Among the entries below, copy every line that carries the word "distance".

Saved data entries:
=-=-=

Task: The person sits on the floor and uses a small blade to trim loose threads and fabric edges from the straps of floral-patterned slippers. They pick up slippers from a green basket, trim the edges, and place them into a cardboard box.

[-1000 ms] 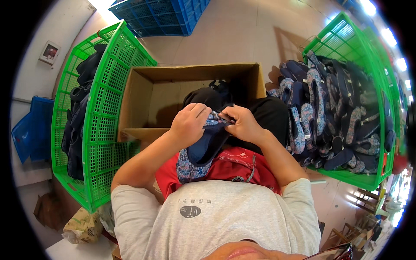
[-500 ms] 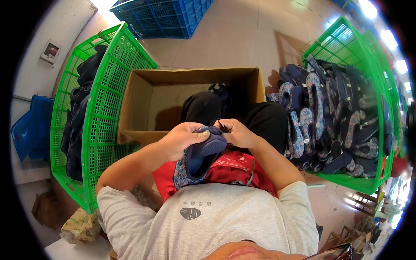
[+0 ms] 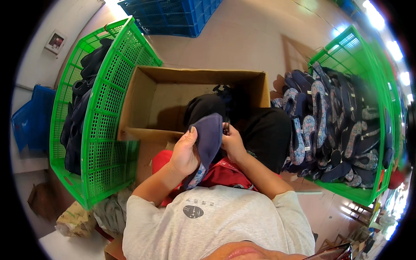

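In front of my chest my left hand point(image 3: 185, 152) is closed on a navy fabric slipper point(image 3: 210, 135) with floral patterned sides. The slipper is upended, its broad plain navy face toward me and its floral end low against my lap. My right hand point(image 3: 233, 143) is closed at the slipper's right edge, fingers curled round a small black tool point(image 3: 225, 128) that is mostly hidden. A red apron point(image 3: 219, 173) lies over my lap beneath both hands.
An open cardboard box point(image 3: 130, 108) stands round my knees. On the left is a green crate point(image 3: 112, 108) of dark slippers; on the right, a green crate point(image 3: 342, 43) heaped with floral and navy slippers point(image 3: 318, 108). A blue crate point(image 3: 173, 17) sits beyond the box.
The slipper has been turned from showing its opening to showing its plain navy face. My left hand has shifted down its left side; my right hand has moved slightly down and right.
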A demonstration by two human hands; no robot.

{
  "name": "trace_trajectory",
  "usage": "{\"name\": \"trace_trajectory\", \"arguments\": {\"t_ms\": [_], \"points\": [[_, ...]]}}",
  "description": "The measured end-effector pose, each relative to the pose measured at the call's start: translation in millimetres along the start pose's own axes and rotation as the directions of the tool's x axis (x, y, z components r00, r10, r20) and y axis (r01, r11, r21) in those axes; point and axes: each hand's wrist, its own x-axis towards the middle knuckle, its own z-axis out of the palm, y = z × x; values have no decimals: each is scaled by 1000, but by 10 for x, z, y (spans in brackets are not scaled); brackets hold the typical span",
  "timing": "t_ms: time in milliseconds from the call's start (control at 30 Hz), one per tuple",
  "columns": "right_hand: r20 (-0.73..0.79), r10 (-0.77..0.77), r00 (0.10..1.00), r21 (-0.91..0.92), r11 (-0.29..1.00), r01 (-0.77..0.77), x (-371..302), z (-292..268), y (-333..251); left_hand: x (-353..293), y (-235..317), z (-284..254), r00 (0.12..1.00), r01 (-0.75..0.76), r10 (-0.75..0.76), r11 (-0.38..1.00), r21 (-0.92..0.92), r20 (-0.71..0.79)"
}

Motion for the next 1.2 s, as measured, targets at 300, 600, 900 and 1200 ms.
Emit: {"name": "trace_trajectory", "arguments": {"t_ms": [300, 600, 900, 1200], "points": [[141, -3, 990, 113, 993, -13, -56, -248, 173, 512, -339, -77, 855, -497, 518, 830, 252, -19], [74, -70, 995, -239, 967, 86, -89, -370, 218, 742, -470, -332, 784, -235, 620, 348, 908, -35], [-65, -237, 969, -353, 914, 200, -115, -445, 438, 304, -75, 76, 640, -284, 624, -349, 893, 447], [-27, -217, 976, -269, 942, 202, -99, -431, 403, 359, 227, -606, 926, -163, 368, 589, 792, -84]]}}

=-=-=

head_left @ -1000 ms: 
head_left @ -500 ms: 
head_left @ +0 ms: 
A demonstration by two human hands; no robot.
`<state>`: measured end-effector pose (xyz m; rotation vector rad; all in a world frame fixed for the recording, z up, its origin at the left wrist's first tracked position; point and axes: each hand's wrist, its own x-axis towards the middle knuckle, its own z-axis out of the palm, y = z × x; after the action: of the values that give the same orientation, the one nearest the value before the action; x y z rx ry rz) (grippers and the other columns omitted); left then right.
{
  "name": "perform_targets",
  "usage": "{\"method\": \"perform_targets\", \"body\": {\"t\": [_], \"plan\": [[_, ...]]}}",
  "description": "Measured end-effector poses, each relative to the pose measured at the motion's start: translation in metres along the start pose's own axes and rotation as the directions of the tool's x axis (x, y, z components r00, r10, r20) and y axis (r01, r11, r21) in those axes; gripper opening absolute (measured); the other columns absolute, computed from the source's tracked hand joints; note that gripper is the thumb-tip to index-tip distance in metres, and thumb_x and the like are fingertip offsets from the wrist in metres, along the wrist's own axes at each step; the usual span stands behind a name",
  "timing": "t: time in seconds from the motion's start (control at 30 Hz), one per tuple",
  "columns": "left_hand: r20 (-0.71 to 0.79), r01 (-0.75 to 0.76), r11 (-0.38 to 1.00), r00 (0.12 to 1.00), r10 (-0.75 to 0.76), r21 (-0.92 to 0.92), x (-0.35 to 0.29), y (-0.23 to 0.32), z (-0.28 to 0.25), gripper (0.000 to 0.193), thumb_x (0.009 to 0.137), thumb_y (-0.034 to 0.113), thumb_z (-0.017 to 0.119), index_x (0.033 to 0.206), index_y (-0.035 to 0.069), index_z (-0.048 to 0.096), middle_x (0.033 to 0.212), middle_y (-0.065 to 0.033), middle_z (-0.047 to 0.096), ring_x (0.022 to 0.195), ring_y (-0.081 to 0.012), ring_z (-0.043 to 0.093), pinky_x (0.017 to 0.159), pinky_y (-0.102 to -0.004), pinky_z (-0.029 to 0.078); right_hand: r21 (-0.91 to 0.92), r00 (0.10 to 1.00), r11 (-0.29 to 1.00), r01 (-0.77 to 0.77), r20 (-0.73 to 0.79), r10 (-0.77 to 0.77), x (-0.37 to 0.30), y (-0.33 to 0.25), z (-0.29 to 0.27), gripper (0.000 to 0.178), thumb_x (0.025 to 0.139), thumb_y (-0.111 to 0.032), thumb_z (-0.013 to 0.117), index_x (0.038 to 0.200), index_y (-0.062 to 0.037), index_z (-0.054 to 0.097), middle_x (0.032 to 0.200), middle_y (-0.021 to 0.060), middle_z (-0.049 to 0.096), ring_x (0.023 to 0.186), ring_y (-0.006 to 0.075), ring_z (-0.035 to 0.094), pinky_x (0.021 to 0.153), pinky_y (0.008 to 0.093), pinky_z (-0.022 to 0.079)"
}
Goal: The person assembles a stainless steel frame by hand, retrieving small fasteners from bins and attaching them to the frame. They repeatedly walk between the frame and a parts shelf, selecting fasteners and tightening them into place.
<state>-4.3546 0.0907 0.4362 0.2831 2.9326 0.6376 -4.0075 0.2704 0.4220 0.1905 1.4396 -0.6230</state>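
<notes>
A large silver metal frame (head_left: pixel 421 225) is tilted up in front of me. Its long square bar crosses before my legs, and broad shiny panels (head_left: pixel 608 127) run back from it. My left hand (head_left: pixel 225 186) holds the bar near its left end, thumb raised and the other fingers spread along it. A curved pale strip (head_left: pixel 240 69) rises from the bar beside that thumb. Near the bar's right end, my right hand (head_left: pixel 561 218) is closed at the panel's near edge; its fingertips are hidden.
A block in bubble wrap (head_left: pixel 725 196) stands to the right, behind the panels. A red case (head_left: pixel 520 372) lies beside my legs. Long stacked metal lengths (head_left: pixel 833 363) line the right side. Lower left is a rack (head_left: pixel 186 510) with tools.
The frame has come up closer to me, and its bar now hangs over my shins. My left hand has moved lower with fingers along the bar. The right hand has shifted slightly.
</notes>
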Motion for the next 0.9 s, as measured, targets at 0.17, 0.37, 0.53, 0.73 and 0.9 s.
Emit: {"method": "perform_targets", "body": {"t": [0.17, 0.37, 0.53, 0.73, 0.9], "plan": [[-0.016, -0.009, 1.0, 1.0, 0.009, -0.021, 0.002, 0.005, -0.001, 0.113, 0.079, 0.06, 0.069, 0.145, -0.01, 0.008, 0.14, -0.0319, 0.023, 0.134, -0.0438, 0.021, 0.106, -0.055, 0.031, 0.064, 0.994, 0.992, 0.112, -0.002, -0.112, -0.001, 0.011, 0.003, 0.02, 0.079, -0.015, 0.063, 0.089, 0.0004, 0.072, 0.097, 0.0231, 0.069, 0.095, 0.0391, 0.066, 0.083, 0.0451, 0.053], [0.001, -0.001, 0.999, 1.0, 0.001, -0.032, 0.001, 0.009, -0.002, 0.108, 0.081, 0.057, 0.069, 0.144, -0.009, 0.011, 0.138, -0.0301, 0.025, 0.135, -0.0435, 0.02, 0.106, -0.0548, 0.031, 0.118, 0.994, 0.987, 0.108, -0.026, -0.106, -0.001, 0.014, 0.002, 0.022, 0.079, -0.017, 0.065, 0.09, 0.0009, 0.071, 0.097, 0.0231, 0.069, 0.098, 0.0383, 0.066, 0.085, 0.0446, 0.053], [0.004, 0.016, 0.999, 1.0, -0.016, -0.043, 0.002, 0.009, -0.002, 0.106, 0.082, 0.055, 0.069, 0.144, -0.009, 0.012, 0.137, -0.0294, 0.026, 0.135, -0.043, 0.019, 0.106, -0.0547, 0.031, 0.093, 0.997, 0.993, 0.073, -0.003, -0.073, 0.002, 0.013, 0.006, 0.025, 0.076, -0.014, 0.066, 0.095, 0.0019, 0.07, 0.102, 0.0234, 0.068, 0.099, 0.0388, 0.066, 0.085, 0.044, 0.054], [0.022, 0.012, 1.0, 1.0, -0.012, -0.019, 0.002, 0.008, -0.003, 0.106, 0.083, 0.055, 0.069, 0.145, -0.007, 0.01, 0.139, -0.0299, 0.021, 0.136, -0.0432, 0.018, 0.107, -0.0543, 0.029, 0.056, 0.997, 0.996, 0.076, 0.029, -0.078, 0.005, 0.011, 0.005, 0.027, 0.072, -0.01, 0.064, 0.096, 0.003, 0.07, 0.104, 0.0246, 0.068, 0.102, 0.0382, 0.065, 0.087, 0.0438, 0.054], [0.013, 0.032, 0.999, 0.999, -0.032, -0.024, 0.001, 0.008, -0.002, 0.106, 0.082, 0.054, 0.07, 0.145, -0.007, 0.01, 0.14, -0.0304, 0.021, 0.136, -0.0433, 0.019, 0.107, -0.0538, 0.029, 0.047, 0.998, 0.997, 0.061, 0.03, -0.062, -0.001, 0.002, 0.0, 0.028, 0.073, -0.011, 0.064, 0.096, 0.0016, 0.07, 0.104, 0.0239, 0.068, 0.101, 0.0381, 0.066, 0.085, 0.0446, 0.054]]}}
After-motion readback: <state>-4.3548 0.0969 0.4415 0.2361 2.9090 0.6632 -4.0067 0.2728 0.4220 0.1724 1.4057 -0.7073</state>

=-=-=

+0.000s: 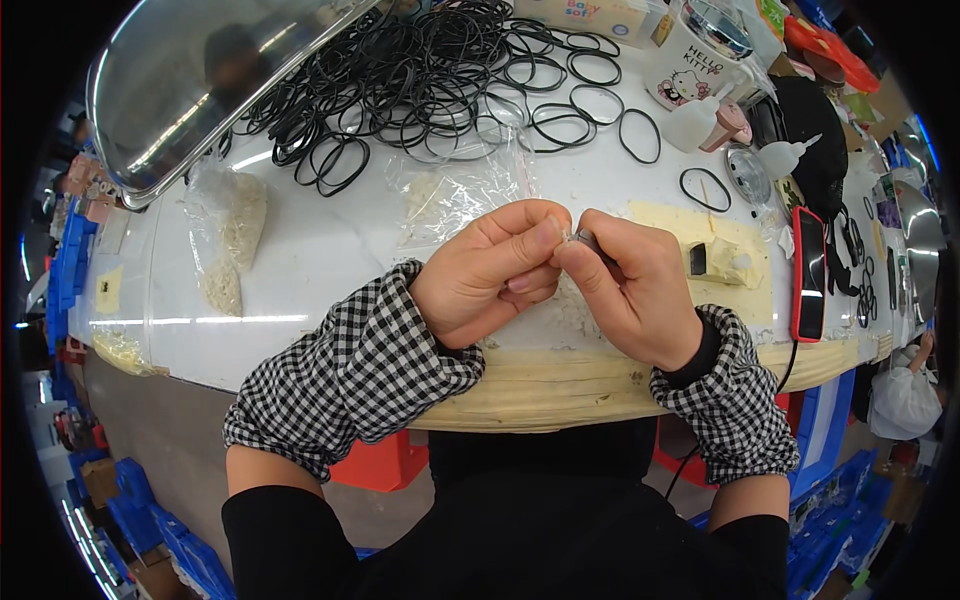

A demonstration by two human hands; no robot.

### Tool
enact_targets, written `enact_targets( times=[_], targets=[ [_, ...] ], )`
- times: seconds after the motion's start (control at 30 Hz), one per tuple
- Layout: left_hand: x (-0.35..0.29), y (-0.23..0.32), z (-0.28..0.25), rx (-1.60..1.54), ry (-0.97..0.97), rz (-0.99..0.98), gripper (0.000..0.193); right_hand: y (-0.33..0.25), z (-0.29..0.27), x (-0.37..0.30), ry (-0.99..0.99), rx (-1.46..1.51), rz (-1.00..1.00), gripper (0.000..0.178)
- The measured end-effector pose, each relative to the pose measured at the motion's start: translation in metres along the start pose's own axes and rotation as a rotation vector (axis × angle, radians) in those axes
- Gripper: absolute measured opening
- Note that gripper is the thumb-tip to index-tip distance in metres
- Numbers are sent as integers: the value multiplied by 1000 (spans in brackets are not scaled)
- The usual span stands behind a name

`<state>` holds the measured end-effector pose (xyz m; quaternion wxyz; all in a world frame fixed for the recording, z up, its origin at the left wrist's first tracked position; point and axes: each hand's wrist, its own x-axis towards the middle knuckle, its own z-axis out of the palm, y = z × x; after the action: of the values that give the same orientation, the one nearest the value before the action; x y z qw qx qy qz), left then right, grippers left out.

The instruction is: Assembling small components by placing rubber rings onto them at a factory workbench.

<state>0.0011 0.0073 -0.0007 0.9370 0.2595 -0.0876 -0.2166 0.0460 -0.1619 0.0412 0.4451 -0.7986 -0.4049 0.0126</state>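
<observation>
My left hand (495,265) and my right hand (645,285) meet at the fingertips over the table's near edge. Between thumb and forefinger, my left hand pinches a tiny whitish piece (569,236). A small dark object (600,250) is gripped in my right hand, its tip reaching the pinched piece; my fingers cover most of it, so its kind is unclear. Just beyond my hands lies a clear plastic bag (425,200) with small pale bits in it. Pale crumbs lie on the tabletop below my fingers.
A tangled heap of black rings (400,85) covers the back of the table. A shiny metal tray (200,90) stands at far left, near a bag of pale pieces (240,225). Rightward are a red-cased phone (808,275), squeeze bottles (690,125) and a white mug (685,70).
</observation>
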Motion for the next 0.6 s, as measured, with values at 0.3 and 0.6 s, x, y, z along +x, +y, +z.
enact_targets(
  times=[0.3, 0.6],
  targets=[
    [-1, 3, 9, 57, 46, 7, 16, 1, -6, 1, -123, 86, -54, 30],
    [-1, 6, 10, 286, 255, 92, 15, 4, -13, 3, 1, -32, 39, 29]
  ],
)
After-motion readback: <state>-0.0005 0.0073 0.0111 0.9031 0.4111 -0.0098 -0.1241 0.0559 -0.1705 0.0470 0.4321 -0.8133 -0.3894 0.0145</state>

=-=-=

**EXPECTED OUTPUT**.
  "description": "Measured end-effector poses, each relative to the pose measured at the motion's start: translation in metres along the start pose's own axes and rotation as the directions of the tool's x axis (x, y, z components r00, r10, r20) and y axis (r01, r11, r21) in those axes; gripper opening absolute (measured); the other columns absolute, computed from the source's tracked hand joints; note that gripper is the thumb-tip to index-tip distance in metres, and thumb_x and the like are fingertip offsets from the wrist in metres, along the wrist's own axes at each step; the usual span stands behind a name",
- Note that gripper is the thumb-tip to index-tip distance in metres

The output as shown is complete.